The expected answer is the set of lines in the data below between the line holding "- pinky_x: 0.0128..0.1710" and the line holding "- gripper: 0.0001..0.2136", inclusive, written out exactly.
-=-=-
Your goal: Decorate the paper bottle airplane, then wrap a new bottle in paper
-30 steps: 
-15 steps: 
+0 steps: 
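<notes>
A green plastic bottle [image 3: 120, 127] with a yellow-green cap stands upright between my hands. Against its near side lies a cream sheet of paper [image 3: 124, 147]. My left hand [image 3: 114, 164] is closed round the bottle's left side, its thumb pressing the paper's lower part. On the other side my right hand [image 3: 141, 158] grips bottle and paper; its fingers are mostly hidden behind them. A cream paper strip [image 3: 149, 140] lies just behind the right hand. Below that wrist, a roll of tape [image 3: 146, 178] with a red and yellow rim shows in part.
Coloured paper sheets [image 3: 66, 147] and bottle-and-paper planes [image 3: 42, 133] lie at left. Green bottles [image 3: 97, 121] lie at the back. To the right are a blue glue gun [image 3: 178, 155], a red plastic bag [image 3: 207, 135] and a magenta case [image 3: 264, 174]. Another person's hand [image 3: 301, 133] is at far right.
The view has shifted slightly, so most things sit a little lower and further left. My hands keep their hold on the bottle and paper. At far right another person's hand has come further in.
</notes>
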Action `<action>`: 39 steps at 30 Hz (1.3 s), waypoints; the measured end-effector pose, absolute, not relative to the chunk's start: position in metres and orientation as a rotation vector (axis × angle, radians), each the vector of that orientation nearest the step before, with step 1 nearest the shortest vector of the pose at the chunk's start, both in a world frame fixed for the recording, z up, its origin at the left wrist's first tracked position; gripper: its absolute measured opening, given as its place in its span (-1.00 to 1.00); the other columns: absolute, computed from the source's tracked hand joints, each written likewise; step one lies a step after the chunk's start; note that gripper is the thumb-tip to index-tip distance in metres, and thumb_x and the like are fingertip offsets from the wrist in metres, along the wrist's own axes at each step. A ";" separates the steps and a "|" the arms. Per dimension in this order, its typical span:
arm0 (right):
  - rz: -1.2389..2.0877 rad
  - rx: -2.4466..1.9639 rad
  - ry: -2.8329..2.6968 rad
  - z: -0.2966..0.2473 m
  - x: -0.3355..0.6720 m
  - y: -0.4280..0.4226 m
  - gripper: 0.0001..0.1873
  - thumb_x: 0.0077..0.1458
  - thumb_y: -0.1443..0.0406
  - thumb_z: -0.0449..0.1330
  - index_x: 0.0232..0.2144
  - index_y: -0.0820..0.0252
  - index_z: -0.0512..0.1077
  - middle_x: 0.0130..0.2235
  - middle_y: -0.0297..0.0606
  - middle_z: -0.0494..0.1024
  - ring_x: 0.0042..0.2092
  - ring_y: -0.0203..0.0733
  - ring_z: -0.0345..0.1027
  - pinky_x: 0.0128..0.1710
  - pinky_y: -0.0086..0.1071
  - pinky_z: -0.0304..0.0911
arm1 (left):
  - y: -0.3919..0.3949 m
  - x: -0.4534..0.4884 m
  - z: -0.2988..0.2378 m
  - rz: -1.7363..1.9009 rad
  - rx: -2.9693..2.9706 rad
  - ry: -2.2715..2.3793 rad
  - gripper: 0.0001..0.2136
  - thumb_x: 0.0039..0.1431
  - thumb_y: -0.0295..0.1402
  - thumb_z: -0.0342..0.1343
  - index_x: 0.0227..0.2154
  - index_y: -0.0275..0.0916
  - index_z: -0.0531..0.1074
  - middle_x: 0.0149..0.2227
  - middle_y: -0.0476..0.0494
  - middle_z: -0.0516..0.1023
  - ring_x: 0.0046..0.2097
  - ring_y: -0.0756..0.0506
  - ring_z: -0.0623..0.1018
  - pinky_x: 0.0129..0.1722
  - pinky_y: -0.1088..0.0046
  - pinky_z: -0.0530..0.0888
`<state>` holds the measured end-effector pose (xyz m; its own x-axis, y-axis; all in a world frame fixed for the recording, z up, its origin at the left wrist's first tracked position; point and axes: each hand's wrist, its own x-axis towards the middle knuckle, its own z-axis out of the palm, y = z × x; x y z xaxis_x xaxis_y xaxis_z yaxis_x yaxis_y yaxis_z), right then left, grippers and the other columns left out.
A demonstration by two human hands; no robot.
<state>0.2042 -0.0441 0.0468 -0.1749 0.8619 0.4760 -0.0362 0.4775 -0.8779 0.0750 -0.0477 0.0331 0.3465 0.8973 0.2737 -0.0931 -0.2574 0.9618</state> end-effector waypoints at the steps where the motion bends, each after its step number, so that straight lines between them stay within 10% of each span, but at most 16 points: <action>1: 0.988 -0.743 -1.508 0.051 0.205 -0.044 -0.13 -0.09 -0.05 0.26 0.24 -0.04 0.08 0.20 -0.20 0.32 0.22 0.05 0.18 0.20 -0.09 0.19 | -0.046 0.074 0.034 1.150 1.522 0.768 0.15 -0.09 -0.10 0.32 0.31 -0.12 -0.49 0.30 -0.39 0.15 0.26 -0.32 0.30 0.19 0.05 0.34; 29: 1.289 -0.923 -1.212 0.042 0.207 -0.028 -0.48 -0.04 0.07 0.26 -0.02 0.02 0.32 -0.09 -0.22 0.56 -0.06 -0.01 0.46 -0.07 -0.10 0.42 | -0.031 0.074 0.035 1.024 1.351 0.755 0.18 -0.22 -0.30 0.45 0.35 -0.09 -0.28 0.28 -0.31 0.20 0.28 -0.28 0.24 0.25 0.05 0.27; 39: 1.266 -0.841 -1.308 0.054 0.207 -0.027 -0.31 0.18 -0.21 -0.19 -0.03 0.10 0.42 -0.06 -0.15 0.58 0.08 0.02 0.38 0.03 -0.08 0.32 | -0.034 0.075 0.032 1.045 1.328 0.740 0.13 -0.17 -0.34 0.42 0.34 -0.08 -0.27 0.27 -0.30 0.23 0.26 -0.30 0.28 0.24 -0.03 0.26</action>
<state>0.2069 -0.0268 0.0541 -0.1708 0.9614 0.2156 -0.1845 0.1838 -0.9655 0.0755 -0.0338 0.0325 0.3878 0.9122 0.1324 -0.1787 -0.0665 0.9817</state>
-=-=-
Task solution:
  - pinky_x: 0.0128..0.1710
  - pinky_y: -0.0086..0.1071
  - pinky_z: -0.0304..0.0911
arm1 (left):
  - y: -0.3919..0.3949 m
  - x: -0.4534..0.4884 m
  - z: -0.2988..0.2378 m
  - rz: -1.7363..1.9009 rad
  - rx: -2.9693..2.9706 rad
  - ry: -2.2715..2.3793 rad
  - gripper: 0.0001..0.2136

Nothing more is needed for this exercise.